Traefik with etcdv2 backend and Let’s Encrypt SSL certificates on Kubernetes
This post is an extension of a previous one Kubernetes cluster step-by-step: Services and Load Balancing about Traefik and its usage in Kubernetes. This time I’m trying to use the etcd
KV store as backend since Traefik has support for it and also use Traefik to manage the SSL certificates for my applications via Let’s Encrypt and its built in lego support. I hope with all this setup I can run Traefik in multiple Pods for High Availability and load sharing in production clusters.
Populate the etcd KV store
First we create a ConfigMap to store the Traefik configuration in our cluster.
# traefik-cm.yml
---
apiVersion: v1
kind: ConfigMap
metadata:
name: traefik-external-ingress-proxy-config
namespace: default
data:
traefik.toml: |-
logLevel = "DEBUG"
debug = true
defaultEntryPoints = ["http", "https"]
[entryPoints]
[entryPoints.http]
address = ":80"
compress = true
[entryPoints.http.redirect]
entryPoint = "https"
[entryPoints.https]
address = ":443"
[entryPoints.https.tls]
MinVersion = "VersionTLS12"
CipherSuites = ["TLS_ECDHE_RSA_WITH_AES_128_GCM_SHA256", "TLS_ECDHE_RSA_WITH_AES_256_GCM_SHA384", "TLS_ECDHE_RSA_WITH_AES_128_CBC_SHA", "TLS_ECDHE_RSA_WITH_AES_256_CBC_SHA", "TLS_ECDHE_RSA_WITH_3DES_EDE_CBC_SHA", "TLS_RSA_WITH_AES_128_GCM_SHA256", "TLS_RSA_WITH_AES_256_GCM_SHA384", "TLS_RSA_WITH_AES_128_CBC_SHA", "TLS_RSA_WITH_AES_256_CBC_SHA"]

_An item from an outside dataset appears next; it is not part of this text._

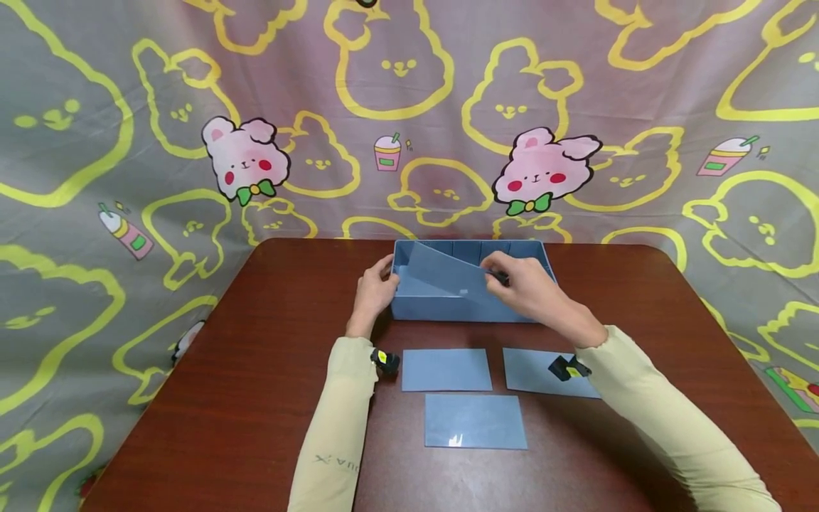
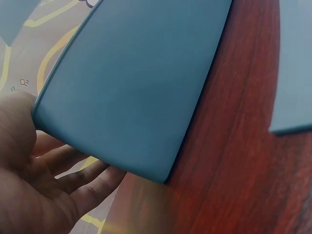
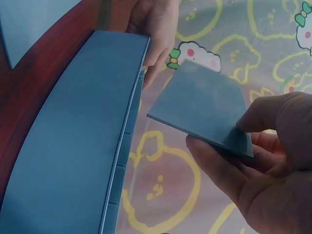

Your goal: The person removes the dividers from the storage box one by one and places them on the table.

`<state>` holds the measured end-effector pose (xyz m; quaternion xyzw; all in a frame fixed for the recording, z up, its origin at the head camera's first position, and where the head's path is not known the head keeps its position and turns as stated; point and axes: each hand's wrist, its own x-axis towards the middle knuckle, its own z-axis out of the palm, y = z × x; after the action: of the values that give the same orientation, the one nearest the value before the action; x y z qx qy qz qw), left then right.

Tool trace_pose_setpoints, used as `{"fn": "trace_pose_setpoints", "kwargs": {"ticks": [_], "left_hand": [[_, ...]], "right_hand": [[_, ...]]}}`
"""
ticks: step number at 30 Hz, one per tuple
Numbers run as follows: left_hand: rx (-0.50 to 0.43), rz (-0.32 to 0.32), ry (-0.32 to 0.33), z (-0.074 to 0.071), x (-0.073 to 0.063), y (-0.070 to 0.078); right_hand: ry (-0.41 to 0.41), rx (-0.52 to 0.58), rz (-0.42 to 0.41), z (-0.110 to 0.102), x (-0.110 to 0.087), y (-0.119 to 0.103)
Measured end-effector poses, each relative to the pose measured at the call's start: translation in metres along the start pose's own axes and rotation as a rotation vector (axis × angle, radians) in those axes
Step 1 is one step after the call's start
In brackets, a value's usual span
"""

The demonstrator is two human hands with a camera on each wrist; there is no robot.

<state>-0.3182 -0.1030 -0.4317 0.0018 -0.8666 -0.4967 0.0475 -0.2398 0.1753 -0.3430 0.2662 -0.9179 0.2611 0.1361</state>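
Note:
A blue open-topped box stands on the table, with ribs along its inner back wall. My left hand holds the box's left end; in the left wrist view its fingers lie along the outside of the end wall and its thumb is at the rim corner. My right hand pinches a thin blue divider panel between thumb and fingers. This panel is tilted above the box opening. In the right wrist view, it is apart from the front wall.
Three flat blue-grey panels lie in front of the box: a left one, a right one partly under the right wrist, and a nearer one. The brown table reaches back to a patterned curtain.

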Motion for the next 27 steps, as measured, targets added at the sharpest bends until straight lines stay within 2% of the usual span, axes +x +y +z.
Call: {"fn": "trace_pose_setpoints", "kwargs": {"ticks": [5,14,21,27], "left_hand": [[0.003,0.002,0.006,0.001,0.0,-0.001],[-0.001,0.002,0.009,0.002,0.0,-0.001],[-0.009,-0.013,0.002,0.002,0.0,0.0],[-0.011,-0.014,0.014,0.002,0.002,0.0]], "right_hand": [[-0.029,-0.021,-0.019,-0.004,-0.007,0.0],[-0.112,0.033,-0.064,-0.011,-0.017,0.009],[-0.116,0.04,-0.133,-0.017,-0.022,0.019],[-0.113,0.029,-0.152,-0.022,-0.03,0.027]]}}
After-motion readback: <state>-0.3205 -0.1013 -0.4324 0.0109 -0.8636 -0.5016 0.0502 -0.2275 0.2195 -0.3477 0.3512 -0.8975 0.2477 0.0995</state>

[[entryPoints.https.tls.certificates]]
CertFile = "/ssl/tls.crt"
KeyFile = "/ssl/tls.key"
[etcd]
endpoint = "192.168.0.151:2379,192.168.0.152:2379,192.168.0.153:2379"
watch = true
prefix = "/traefik"
[acme]
email = "myuser@mycompany.com"
storage = "traefik/acme/account"
storageFile = "/acme/acme.json"
entryPoint = "https"
onHostRule = true
#onDemand = true
acmeLogging = true
# For Staging, comment out to go to Prod
caServer = "https://acme-staging.api.letsencrypt.org/directory"
# DNS-01 challenge
dnsProvider = "route53"
delayDontCheckDNS = 0
[[acme.domains]]
main = "office.mydomain.com"
sans = ["nodejs-app.office.mydomain.com", "encompass.office.mydomain.com"]
[web]
address = ":8080"
readOnly = true
# enable basic authentication
[web.auth.basic]
users = ["myuser:$apr1$k2qslCn6$0OgA8vhnyC8nJ99YfJMOM/"]
[kubernetes]
# only monitor Ingresses with this label
labelselector = "public-lb=traefik"
The config sets the etcd end points and the ACME details for obtaining the SSL certificates from LE.

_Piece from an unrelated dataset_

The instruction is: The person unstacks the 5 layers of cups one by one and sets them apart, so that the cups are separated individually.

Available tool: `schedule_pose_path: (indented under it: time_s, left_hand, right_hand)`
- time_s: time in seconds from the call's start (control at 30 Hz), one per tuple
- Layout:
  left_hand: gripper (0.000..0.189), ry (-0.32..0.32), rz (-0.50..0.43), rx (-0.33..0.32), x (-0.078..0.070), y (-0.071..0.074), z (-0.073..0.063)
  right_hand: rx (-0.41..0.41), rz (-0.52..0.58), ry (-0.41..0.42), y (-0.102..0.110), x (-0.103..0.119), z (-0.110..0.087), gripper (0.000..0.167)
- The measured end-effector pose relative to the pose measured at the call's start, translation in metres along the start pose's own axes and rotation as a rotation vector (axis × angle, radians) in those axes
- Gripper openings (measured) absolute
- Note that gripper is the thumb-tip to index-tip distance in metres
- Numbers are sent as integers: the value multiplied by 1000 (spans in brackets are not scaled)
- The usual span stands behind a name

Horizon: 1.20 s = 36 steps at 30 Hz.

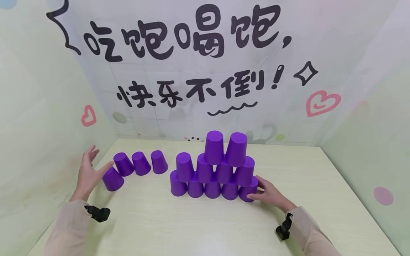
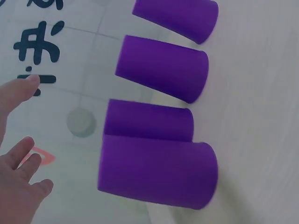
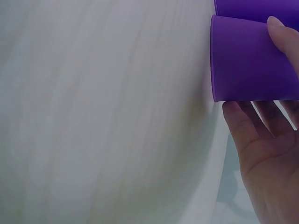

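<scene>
Upside-down purple cups are stacked as a pyramid: several in the bottom row, several above, and two cups [image 1: 214, 148] on top. My right hand [image 1: 268, 193] holds the rightmost bottom cup [image 3: 252, 60], thumb on its front face and fingers along its outer side. At the left, my left hand [image 1: 89, 174] is spread beside the nearest loose cup [image 1: 113, 179], thumb close over its top edge in the head view. Seen from the left wrist, that cup [image 2: 156, 172] stands apart from the fingers, with nothing in the hand.
Three more loose upside-down cups [image 1: 141, 164] stand in a line between the left hand and the pyramid. The pale table [image 1: 192, 227] ends at a back wall [image 1: 179, 124] with large black writing, and side walls stand left and right.
</scene>
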<state>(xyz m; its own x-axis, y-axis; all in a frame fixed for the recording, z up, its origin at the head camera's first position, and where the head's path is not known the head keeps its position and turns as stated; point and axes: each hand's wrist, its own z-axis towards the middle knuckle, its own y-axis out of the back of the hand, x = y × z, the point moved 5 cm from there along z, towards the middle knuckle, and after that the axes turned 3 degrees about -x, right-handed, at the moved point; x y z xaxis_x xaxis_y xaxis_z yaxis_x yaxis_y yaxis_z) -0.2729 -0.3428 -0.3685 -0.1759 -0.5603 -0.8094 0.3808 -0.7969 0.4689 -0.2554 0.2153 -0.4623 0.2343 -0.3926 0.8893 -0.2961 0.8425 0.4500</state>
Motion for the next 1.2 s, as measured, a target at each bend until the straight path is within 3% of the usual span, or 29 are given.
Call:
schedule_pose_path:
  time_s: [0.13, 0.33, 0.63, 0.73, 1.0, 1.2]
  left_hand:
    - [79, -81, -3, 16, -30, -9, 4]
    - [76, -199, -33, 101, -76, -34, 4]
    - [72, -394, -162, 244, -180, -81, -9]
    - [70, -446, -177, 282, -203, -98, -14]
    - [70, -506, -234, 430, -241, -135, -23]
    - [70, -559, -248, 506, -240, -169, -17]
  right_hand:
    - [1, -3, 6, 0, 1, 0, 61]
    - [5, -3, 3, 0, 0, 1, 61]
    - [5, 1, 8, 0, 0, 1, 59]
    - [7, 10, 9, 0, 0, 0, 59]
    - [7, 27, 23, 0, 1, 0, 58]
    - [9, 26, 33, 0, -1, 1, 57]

We have debug mode enabled and ACME client (lego) pointed to LE staging server for the testing stage. When confident it all works point to production and reduce the log verbosity.

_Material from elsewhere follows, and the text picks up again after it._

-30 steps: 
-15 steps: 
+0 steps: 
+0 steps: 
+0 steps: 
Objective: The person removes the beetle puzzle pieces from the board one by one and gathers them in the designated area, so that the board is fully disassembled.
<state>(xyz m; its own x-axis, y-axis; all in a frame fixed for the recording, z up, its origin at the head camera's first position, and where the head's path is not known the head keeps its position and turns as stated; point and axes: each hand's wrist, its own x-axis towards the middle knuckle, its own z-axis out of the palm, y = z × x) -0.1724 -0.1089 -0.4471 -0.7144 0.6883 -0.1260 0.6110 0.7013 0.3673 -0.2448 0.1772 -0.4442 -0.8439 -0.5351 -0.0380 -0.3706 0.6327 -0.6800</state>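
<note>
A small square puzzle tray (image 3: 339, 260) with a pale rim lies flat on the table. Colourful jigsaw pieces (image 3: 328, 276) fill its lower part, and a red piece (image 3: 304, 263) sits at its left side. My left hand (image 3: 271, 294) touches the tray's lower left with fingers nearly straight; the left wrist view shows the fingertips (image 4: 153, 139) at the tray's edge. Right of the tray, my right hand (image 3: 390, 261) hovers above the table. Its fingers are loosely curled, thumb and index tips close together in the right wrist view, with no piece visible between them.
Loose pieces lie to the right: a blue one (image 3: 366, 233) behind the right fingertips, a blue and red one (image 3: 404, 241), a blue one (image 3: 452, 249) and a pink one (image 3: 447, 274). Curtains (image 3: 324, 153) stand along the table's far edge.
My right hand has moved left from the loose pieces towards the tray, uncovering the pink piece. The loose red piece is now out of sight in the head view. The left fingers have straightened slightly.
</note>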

We also tell Traefik we want to use DNS-01
for ACME challenge and that our DNS provider is Route53
, my cluster DNS zone is hosted in AWS.
We apply the manifest:
kubectl apply -f traefik-cm.yml
Next we create a Job
that we’ll use traefik’s storeconfig
command as per Key-value store configuration documentation to populate the etcd
backend (my cluster has etcd v2) and the above ConfigMap
to get the settings from:
# traefik-config-job.yml
---
apiVersion: batch/v1
kind: Job
metadata:
#name: traefik-etcd-config
generateName: traefik-etcd-config
spec:
backoffLimit: 1
activeDeadlineSeconds: 100
template:
metadata:
name: traefik-etcd-config
spec:
containers:
- name: storeconfig
image: traefik:v1.5.0-rc3
imagePullPolicy: IfNotPresent
args: [ "storeconfig", "-c", "/etc/traefik/traefik.toml" ]
volumeMounts:
- name: config
mountPath: /etc/traefik
readOnly: true
- name: ssl
mountPath: /etc/ssl
readOnly: true
- name: tls
mountPath: /ssl
readOnly: true
- name: acme
mountPath: /acme/acme.json
restartPolicy: Never
volumes:
- name: ssl
hostPath:
path: /etc/ssl
- name: tls
secret:
secretName: traefik-cert
- name: config
configMap:
name: traefik-external-ingress-proxy-config
- name: acme
hostPath:
path: /acme/acme.json
This Job needs to be run only once. Replace the traefik:v1.5.0-rc3
image with the latest one published by Traefik team if needed.
Apply the manifest:
kc apply -f traefik-config-job.yml
and then check on the etcd nodes if the store has been successfully populated:
etcdctl ls traefik --recursive
etcdctl ls traefik --recursive | wc -l
94
In my case, Traefik Job created 94 entries. If something went wrong, check with:
kc get jobs
kc get pods --show-all
and confirm the Job’s pod completed successfully, or you need to start over delete the keys from one of the etcd nodes:
etcdctl rm traefik --recursive
fix your issue and re-apply the Job. Note that I’m using the generateName
meta tag instead of name
that enables me to run the same Job multiple times without deleting the previous one first; every time applied the Job will get a new unique name that will not clash with the previous one.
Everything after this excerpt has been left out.